9. December 2015.00:00
A state prosecution witness testifying at the trial of five former members of the Bosnian Army said she and other civilian prisoners depended on defendant Enes Curic during their detention in Meke in the municipality of Mostar. She said Curic used to bring the prisoners food.

This post is also available in: Bosnian

Enes Curic, Ibrahim Demirovic, Samir Kreso, Habib Copelj and Mehmed Kaminic have been charged with participating in the detention of Croat civilians who were subjected to severe physical and mental mistreatment in the municipality of Mostar from June to December 1993.

According to the charges, Curic was a member of the 49th Mountain Brigade of the Bosnian Army and the manager of a detention facility in a school building and other buildings in Potoci, Demirovic was the commander of the 47th Mountain Brigade of the Bosnian Army, Kreso was the chief of the military medical unit of the Mountain Brigade which was active in the Bijelo Polje area, while Copelj and Kaminic were members of the Bosnian Army.

Demirovic is also charged with an incident of rape which occurred in Potoci.

State prosecution witness Jozika Ivankovic said she was captured and taken to Meke on June 30, 1993. She said Croat civilians were detained in two houses in the area.

“Curic came and we depended on him. He governed us. He had a military uniform from the Bosnian Army. He was with us from day one. He used to bring us food and other supplies,” she said.

After seven days of detention in Meke, Ivankovic said she was taken to Mostar and then to a school building in Bijelo Polje in the municipality of Mostar. While she was detained at the school building, she said she was ordered to work outside of the detention site on several occasions.

“I went to a house in order to clean it. Curic came and said he needed hardworking women. Soldiers escorted us to the house and brought us back,” Ivankovic said.

Ivankovic said she and other female prisoners were ordered to evacuate a wounded man from the Neretva river. She said Curic said he needed four women, and soldiers escorted her and three other female prisoners to a church in Bijelo Polje.

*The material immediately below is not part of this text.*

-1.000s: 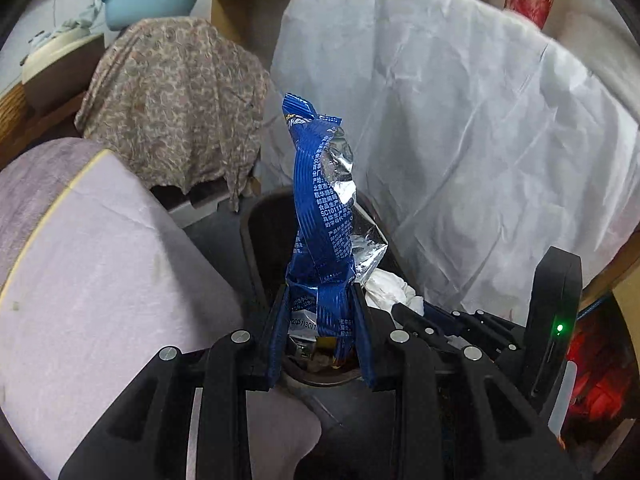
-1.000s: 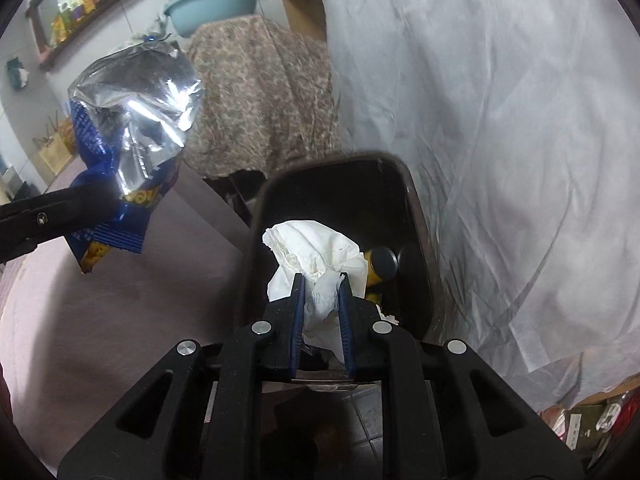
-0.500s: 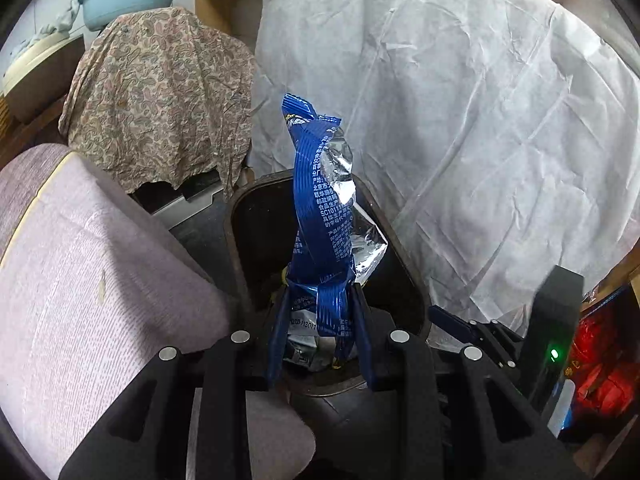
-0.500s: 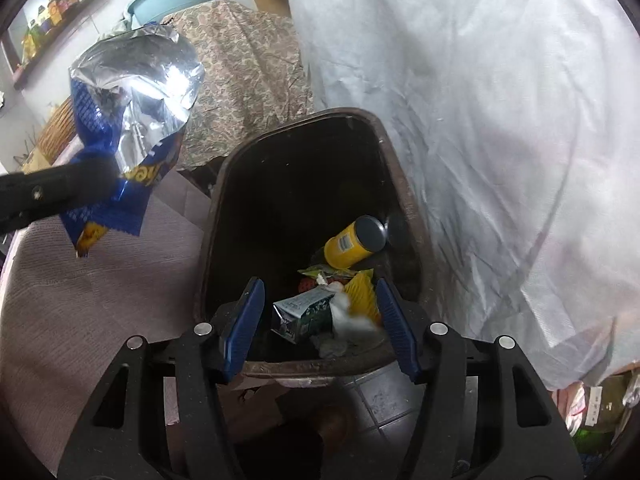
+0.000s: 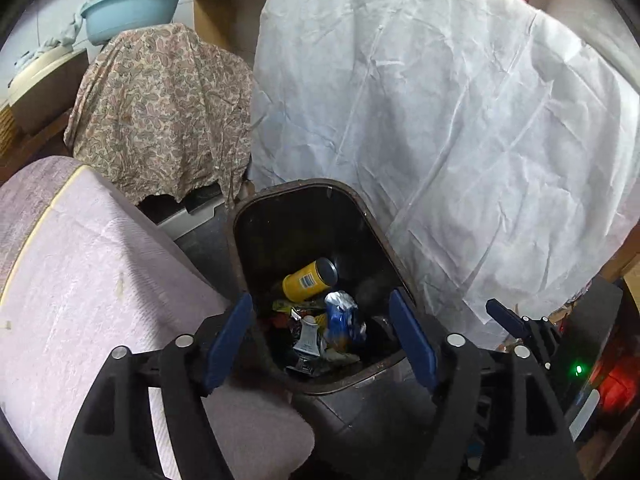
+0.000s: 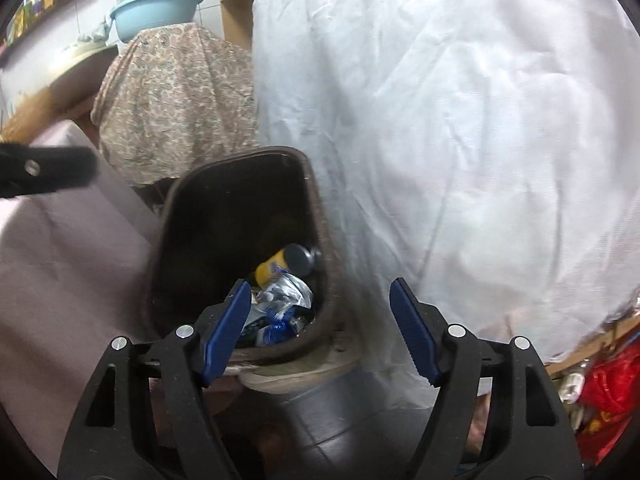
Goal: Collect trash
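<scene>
Trash (image 5: 340, 320) lies in bin (image 5: 240, 248), wrapper long axis 12-to-6, dead ahead between left gripper (image 5: 320, 340) jaws. Both jaws opening wide, holding nothing. Right gripper (image 6: 320, 328) sits off bin's 3 o'clock rim; left nearer.

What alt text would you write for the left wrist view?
The left tongs, jaws opening and empty, hang over a dark bin holding a yellow can and a blue wrapper. A white sheet drapes behind.

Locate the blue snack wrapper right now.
In the left wrist view the blue snack wrapper lies inside the brown bin, just below the yellow can, among other trash.
</scene>
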A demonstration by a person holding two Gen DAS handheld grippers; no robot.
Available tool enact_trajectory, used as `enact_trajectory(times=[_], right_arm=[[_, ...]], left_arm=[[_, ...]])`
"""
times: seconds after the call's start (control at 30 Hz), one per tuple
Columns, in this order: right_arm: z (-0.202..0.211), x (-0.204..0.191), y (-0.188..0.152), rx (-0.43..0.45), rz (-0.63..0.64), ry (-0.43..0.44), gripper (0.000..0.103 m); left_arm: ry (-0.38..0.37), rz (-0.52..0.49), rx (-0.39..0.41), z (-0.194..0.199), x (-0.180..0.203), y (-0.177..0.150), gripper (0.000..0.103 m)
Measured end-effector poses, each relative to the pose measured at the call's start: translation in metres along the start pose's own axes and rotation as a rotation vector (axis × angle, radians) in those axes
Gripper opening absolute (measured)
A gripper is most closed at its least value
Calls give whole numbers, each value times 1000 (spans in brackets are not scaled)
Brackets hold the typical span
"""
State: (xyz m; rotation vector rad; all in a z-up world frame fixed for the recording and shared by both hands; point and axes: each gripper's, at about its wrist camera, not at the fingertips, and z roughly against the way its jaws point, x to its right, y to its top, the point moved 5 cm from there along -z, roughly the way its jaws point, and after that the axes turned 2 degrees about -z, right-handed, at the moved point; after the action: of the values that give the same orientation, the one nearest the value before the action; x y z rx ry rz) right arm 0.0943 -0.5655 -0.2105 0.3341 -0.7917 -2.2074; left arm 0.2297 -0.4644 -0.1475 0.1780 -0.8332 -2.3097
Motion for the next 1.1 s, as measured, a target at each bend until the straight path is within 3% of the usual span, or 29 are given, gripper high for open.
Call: enact_trajectory(times=[0.2,0.53,0.67,0.77,0.93,1.1], right_arm=[[15,2,2,20,-6,-15,76],[62,-29,-1,77,26,-8,79],[96,-56,2,122,46,35,81],[134,-80,5,202,82,84,92],[198,-120,-2,314,121,200,97],[241,-152,-25,385,212,239,97]], left_arm=[[4,-10,42,26,-4,-8,79],[-23,13,187,108,-17,-35,97],[56,-20,275,152,-27,-49,97],[123,-19,340,187,-43,-64,97],[240,50,452,241,-78,-101,98],[358,118,482,280,-104,-142,98]])
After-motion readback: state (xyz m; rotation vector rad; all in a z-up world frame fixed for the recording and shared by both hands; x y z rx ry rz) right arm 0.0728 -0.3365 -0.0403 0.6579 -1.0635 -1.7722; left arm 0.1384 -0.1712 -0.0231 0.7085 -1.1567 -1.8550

“We went down to the Neretva. A man swam across the river to the wounded man with a mattress, while we held the rope and pulled the wounded man out of the river. The Bosnian Army was in the monastery. That place wasn’t safe, but there was no shooting, not a single bullet was fired,” she said.

During cross-examination, Ivankovic said Curic never mistreated her and that he always treated the prisoners correctly.

Darko Knezevic, a former member of the Croatian Defense Council’s medical staff in 1993, also testified at today’s hearing. He said he was ordered to work at the dispensary in Bijelo Polje. He said on June 30, 1993, he was woken up by shooting near the dispensary.

“Somebody began shooting at the dispensary. Somebody was calling, ‘Doctor, doctor!’ We agreed that Kreso would go out. A few minutes later he returned and said we were surrounded and should surrender. I had no weapons. There was only one rifle in the building. I think it stayed there,” he said.

He said Bosnian Army soldiers ordered the dispensary staff to tie each other up with shoelaces. After that they were taken to the basement of Boro Zovko’s house. Knezevic said Kreso was not with them in the basement, so he assumed he was on the first floor of the house.

The trial will continue on December 23.